• [EXERCISE DETAILS]: Nothing but the lines below from the one containing "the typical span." through the one containing "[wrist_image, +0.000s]" should appear in the answer, exact and without pictures.
Top of RECORDS SUPPLIED
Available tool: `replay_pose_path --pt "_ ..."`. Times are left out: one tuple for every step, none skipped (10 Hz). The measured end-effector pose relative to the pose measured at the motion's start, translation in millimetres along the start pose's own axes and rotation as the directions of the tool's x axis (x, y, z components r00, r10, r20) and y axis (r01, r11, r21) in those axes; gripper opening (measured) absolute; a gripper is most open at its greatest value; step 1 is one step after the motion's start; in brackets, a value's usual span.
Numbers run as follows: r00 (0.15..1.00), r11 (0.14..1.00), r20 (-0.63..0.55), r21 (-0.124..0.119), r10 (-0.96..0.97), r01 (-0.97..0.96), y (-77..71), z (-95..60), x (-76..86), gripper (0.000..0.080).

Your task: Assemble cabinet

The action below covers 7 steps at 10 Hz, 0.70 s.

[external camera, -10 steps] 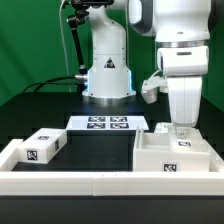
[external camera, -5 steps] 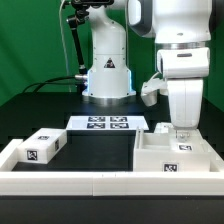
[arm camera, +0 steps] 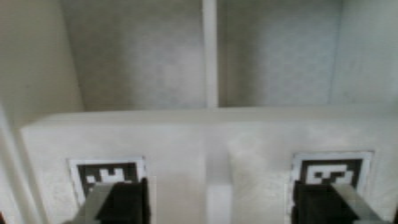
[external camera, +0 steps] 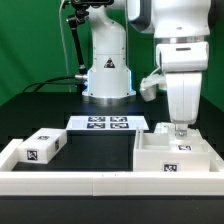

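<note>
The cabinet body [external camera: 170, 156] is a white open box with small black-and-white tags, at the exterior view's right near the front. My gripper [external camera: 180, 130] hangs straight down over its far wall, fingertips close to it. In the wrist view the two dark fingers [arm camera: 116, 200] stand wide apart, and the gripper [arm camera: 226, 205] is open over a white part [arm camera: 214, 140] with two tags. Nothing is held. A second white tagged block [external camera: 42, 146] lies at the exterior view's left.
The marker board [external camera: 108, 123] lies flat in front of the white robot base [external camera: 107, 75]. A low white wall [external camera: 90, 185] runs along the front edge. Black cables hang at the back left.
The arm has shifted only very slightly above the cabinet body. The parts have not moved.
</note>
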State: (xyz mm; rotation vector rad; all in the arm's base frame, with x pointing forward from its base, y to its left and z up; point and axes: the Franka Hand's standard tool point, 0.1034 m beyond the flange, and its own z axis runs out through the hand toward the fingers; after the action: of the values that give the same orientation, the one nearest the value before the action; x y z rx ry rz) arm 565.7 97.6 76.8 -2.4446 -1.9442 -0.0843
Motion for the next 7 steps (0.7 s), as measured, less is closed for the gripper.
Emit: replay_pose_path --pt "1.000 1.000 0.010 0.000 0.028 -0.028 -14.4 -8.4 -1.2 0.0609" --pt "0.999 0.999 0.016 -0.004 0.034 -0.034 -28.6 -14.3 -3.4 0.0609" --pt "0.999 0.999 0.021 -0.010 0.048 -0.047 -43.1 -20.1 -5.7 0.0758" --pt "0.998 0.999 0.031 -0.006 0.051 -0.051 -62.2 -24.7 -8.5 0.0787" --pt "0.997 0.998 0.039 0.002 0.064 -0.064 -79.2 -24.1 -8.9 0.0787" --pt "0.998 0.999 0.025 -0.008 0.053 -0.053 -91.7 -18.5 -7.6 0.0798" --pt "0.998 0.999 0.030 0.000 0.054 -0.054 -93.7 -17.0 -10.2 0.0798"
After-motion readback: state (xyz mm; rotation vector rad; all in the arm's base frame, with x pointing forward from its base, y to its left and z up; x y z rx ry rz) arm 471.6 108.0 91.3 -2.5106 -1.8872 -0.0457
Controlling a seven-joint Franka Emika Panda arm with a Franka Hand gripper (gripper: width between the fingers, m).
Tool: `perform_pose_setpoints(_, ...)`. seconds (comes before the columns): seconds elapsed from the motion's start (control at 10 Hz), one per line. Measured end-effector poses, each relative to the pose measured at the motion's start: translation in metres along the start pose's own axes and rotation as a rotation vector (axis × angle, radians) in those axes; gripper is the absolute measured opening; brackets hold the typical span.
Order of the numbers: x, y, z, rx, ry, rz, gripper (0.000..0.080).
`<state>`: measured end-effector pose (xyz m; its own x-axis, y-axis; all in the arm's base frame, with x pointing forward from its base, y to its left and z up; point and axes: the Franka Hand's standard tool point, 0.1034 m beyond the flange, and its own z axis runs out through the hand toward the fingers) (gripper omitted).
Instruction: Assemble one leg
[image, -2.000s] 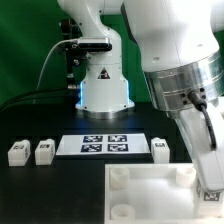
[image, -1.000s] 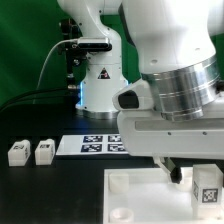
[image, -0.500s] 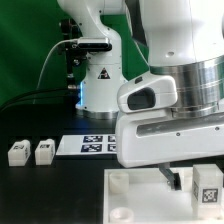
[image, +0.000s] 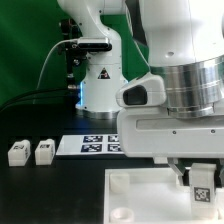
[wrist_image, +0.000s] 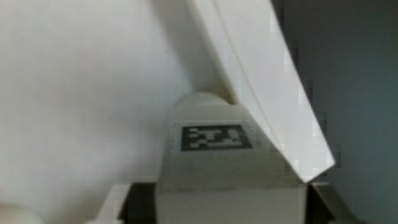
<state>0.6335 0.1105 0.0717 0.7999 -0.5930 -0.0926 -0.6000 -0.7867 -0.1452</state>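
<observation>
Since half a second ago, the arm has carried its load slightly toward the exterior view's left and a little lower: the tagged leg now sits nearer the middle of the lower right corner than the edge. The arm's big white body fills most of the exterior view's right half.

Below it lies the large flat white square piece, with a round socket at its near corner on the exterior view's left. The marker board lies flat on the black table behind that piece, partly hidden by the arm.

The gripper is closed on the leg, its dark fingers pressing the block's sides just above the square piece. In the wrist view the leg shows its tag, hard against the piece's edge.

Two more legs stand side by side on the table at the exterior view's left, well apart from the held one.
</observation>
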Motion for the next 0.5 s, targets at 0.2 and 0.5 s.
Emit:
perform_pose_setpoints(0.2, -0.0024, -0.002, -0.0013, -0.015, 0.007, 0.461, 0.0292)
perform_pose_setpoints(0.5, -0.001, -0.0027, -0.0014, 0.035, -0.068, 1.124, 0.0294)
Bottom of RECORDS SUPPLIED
• [FINISHED EXERCISE]:
Tool: `perform_pose_setpoints(_, ...)`. seconds (comes before the columns): seconds elapsed from the motion's start (control at 10 Hz), one per line. Measured end-effector poses, each relative to the pose measured at the motion's start: translation in metres along the start pose's own axes and rotation as a rotation vector (axis × angle, radians) in those axes; gripper is the absolute measured opening; brackets hold the typical span.
Order of the numbers: x, y, z, rx, ry, rz, gripper (0.000..0.080).
`<state>`: measured end-effector pose (xyz m; its own x-axis, y-axis; all in the arm's base frame, with x pointing forward from its base, y to its left and z up; point and axes: the Franka Hand's standard tool point, 0.1034 m beyond the flange, and its own z axis runs out through the hand toward the fingers) (gripper omitted).
Instruction: Assemble one leg
[image, -2.000s] 
[image, -1.000s] 
[image, -0.500s] 
[image, +0.000s] 
[wrist_image, +0.000s] 

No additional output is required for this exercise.